So as I was saying…”
Roger Galbraith was in the middle of what appeared to be a long and detailed story as Andrew Jackson set his coffee cup down on the café table and seated himself next to Grant Toews and across from Bernie Brandt, who were well on the way to finishing their own first cups.
“As I was saying,” Roger repeated when the obligatory greetings had been made all around, “I’m at my computer at work, in the middle of an important project, when my phone rings. I look at the display and it’s my son Darren calling from home. Darren’s 19 years old,” he added, then paused to take a sip of coffee.
“So you answer it?” said Bernie, clearly engrossed in the unfolding tale.
Roger nodded. “I pause the cat video I’m watching and I answer the phone. ‘Dad,’ says Darren. ‘I need to talk to you.’ OK, I say. Is it an emergency? I cross my fingers. The kid thinks about that for a second and says, ‘yeah, yeah it is.’ Yesss! I think to myself, I get to go home early! As a parent, I’ve learned to look on the bright side.” Roger took another sip of coffee.
“There’s always a silver lining,” said Grant.
“When life gives you lemons,” said Andrew, “make the closest thing you can to a mojito, since life never gives you a lime.”
“Sure whatever,” said Roger. “Anyway, I finish watching the cat video and then I tell my boss I have to deal with an emergency at home and away I go.
“When I get home I head straight to Darren’s room, which I will confess, I haven’t been in for at least a couple of years. The first thing I notice when I step inside is the number of rats running around. Dude, I say. You have rats. No wonder you called me. ‘I didn’t call you about the rats Dad,’ says Darren. ‘I’ve had pet rats for three years.’
“You know,” I say, “when I was a kid the closest I ever got to a rat was when my brothers and I would sneak the truck in the middle of the night and go to the municipal dump.
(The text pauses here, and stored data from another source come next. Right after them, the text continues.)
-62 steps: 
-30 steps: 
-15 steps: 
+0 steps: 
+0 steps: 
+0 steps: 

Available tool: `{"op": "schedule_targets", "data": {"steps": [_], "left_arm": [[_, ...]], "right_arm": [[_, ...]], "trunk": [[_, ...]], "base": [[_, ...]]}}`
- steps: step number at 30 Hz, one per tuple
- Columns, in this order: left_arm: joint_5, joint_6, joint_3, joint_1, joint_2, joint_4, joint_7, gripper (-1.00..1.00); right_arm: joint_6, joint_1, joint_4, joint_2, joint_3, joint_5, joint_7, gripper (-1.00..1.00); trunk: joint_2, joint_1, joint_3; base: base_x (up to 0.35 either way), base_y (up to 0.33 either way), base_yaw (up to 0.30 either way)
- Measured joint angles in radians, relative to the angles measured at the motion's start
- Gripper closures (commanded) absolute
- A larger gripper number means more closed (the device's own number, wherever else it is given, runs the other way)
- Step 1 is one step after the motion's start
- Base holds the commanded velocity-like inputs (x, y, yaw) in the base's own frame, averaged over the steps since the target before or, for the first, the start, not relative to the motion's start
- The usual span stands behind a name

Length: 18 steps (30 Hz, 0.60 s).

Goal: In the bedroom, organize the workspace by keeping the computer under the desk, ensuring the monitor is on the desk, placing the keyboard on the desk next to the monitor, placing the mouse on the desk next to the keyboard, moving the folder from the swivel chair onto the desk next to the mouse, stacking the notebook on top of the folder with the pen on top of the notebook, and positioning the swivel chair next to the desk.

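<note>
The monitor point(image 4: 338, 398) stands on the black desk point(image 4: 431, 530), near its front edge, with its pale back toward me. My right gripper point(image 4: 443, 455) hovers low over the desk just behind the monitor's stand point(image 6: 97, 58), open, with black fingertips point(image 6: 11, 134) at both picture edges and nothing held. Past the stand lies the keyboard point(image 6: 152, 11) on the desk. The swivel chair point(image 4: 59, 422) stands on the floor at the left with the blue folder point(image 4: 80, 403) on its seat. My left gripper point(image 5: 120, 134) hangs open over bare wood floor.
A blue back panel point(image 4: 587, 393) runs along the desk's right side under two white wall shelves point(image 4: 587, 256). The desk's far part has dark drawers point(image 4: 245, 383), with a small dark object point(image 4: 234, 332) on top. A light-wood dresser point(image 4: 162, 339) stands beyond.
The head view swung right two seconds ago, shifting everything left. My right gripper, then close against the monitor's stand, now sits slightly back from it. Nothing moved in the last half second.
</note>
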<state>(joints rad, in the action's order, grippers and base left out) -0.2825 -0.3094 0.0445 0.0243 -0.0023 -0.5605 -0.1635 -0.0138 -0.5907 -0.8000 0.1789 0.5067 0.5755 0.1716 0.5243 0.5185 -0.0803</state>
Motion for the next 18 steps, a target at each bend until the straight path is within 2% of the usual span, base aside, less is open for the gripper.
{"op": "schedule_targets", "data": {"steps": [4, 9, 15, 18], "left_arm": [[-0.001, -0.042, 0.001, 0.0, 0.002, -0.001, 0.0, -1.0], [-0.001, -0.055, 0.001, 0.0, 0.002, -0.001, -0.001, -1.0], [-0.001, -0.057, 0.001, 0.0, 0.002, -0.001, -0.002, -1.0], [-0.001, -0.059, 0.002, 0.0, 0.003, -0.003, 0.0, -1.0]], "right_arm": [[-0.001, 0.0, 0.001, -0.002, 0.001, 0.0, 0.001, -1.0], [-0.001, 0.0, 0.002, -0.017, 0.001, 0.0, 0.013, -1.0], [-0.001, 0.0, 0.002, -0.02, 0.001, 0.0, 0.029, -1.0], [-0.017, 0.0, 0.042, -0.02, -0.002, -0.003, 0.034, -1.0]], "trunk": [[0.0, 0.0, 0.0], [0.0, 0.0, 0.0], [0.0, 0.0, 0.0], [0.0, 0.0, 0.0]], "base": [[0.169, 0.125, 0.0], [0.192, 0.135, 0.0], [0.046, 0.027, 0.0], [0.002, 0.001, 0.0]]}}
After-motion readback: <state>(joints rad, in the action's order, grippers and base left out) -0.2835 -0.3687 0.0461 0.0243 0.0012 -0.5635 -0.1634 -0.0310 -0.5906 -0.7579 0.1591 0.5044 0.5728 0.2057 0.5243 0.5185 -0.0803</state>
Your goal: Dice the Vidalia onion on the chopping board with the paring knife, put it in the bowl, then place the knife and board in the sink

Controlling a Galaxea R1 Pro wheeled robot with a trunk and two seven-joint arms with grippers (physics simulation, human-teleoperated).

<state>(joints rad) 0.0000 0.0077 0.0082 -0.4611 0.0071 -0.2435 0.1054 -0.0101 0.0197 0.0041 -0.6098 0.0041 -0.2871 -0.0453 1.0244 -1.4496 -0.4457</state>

When we got there we’d turn off the headlights and park in the middle. My brothers would get in the back of the truck with their shotguns resting on the roof and then I’d turn on the headlights and there’d be 100 beady-eyed rodents staring straight at the lights. It was like shooting ducks in a barrel.”
“Shooting fish in a barrel is the saying, I think,” said Grant.
“Nobody shoots fish,” said Roger. “That would be crazy.”
“Why would you decide to tell your kid a story like that right when he’s trying to tell you something important?” said Andrew.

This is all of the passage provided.